Nyx is a reusable spacecraft under development by the European company The Exploration Company (TEC) with the support of the European Space Agency (ESA) for cargo (and potentially crewed) missions to low Earth orbit and beyond. It is designed to provide independent European access to space logistics services, including resupply of space stations. The first launch of Nyx is expected in 2028.

== Overview ==
Nyx is a modular space capsule concept intended to transport cargo to and from orbital destinations such as the International Space Station and future commercial space stations. The spacecraft is designed with reusability in mind, aiming to reduce mission costs and increase launch flexibility. The spacecraft is expected to be compatible with multiple launch vehicles and is part of broader European efforts to strengthen autonomy in space transportation systems. Nyx features a pressurised capsule and a service module. The capsule is capable of carrying several tonnes of cargo and includes avionics, propulsion, thermal protection systems, and parachutes designed for atmospheric re-entry and recovery. The service module provides further propulsion and maneuvering capabilities.
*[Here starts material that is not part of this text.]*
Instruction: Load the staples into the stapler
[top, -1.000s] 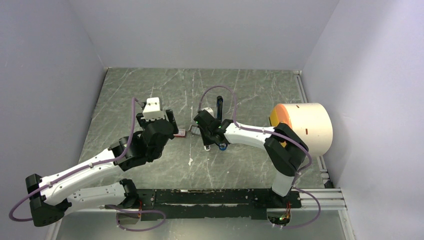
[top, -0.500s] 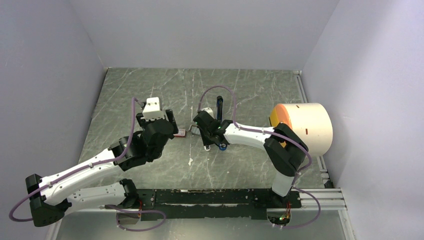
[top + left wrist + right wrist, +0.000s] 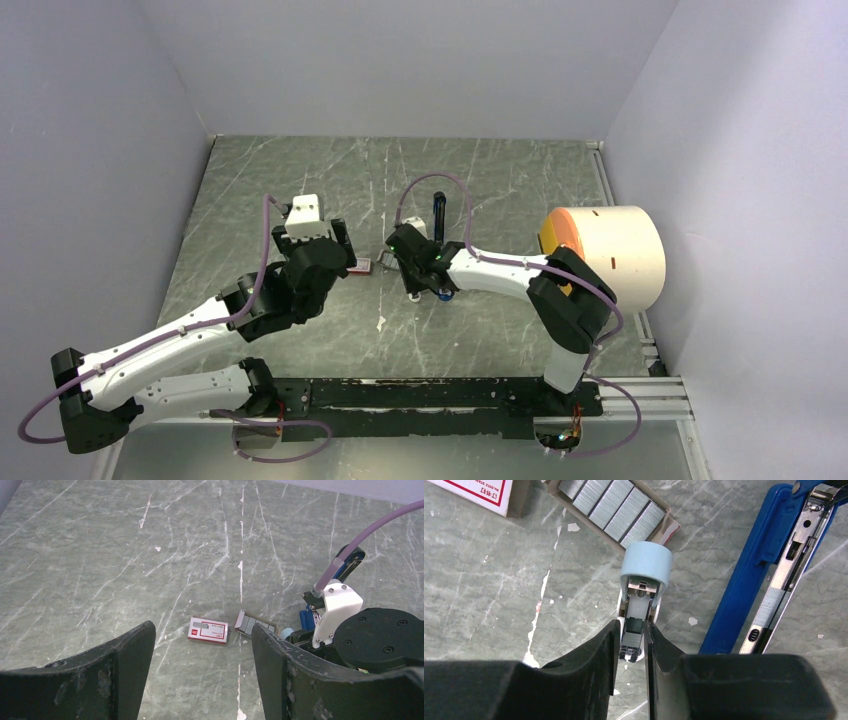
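Observation:
The blue stapler (image 3: 749,580) lies open with its metal rail (image 3: 791,550) exposed; a ribbed silvery stretch sits in the rail. It also shows in the top view (image 3: 438,213) and the left wrist view (image 3: 348,560). Silvery staples (image 3: 611,502) fill a grey tray (image 3: 256,625) next to the red-and-white box (image 3: 208,630). My right gripper (image 3: 632,645) is shut on a small white piece with a light-blue round end (image 3: 646,562), left of the stapler. My left gripper (image 3: 202,680) is open and empty, above the table short of the box.
A large cream roll with an orange end (image 3: 605,255) lies at the right edge by the right arm. A purple cable (image 3: 440,180) loops over the stapler. Grey walls close in the table on three sides.
My right wrist has shifted slightly to the left with the light-blue and white piece in it. The left arm has not moved.

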Controlling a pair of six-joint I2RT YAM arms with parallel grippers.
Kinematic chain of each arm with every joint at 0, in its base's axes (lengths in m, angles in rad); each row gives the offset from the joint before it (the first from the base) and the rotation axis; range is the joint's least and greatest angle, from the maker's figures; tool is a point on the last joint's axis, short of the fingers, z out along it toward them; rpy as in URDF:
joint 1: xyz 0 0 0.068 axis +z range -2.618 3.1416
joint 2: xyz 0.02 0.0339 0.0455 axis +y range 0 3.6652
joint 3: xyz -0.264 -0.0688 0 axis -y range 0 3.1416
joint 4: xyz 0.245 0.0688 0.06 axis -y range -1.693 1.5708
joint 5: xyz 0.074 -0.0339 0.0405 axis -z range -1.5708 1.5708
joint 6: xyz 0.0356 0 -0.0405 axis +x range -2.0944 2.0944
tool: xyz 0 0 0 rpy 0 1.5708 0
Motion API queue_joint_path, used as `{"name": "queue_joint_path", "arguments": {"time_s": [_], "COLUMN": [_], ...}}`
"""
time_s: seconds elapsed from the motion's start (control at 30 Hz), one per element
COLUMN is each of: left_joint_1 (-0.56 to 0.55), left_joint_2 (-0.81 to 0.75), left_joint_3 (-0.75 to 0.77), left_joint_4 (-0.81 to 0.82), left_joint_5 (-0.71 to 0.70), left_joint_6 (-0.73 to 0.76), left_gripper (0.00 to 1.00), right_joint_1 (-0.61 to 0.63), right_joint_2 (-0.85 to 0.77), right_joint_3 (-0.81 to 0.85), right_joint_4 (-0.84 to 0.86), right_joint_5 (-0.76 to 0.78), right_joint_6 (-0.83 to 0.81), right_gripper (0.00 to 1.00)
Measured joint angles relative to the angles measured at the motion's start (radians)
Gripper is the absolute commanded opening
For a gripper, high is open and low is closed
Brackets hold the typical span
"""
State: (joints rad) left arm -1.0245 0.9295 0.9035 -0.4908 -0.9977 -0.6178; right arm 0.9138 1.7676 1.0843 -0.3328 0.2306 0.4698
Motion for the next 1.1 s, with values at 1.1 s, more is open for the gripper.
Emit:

Nyx compared to other European reusable spacecraft: Space Rider and Vortex-S

== History ==
The Nyx program is led by The Exploration Company, a European aerospace startup founded in 2021. The project has received support from the European Space Agency (ESA) through various funding and partnership initiatives. In 2023 and 2024, the company conducted early design and testing phases, with plans for demonstration missions later in the decade.

On 31 March 2025, TES announced that it had successfully completed a set of pressure tests on the Nyx structural test model. The first launch was planned for 2028 at that time. In August 2025, the Nyx spacecraft passed Phase 1 of the International Space Station Safety Review. In October 2025, TEC concluded an extensive wind-tunnel testing campaign, validating Nyx's behaviour across the entire flight regime from subsonic to hypersonic conditions, at the DLR's facilities in Cologne. In November 2025, TEC completed an initial test campaign of the Micrometeoroid and Orbital Debris (MMOD) shield of Nyx at the German Institute for High-Speed Dynamics. In December 2025, TEC awarded a contract to Redwire Belgium to build two IDSS-compliant International Berthing and Docking Mechanisms (IBDMs) for the Nyx spacecraft.
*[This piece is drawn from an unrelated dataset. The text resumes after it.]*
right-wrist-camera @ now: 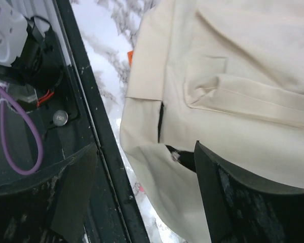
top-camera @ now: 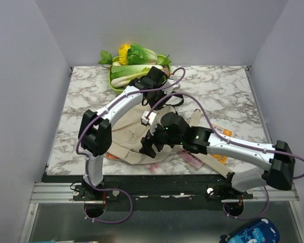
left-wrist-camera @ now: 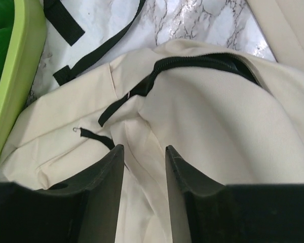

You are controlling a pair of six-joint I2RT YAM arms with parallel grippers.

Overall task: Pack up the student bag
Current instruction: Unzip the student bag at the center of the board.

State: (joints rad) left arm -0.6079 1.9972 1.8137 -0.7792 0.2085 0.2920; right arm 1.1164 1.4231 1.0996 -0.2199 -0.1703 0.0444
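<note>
**Overhead view.** The student bag (top-camera: 129, 142), a soft cream canvas backpack, lies slumped on the marble tabletop (top-camera: 223, 86) at lower centre of the frame, close to the near edge and partly hidden by both arms. A wide cream strap (top-camera: 195, 120) trails to the right of centre. A green tray (top-camera: 113, 81) of leafy vegetables stands at the upper centre. An orange packet (top-camera: 220, 132) lies at right of centre and a pink item (top-camera: 192, 160) beside the bag's lower right; their print is too small to read. A blue patterned case (top-camera: 251, 234) sits at the lower right corner, off the tabletop.

**Left wrist view.** The left claw (left-wrist-camera: 144, 149) is released: its black fingers (left-wrist-camera: 104, 177) stand apart over a fold of cream cloth. A black zip (left-wrist-camera: 202, 63) curves across the upper part of the bag, and a small metal pull (left-wrist-camera: 76, 130) shows at left of centre. Black straps (left-wrist-camera: 101, 48) cross the marble at the upper left.

**Right wrist view.** The right claw (right-wrist-camera: 144, 147) is spread wide, its fingers either side of the bag's lower edge and not pressing on it. A stitched pocket (right-wrist-camera: 228, 86) marks the canvas at right of centre.
</note>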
In January 2026, TEC conducted 20 splashdown tests with a 1:4 scale model of the Nyx capsule at the National Research Council's Institute of Marine Engineering in Rome. In February 2026, TEC received the pressurised module (from CNIM Systèmes Industriels) and the front shield (from PERSICO GROUP) for the structural test model of Nyx. In March 2026, TEC completed initial pressure testing of the Nyx structural test model pressurised structure. In April 2026, The dynamic vibration test campaign of the Nyx structural test model begun at ESTEC. The campaign ended in May 2026 after 69 individual tests with multiple payload configurations. In June 2026, TEC completed a drop test in the Mojave Desert in which they dropped dedicated Drop Test Vehicle and tested both the drogue parachutes and main parachutes. A helicopter hoisted the vehicle up to 2.8 km and released it over a designated landing site. The full descent sequence went as planned with successful deployment of both the drogue parachutes and the mains.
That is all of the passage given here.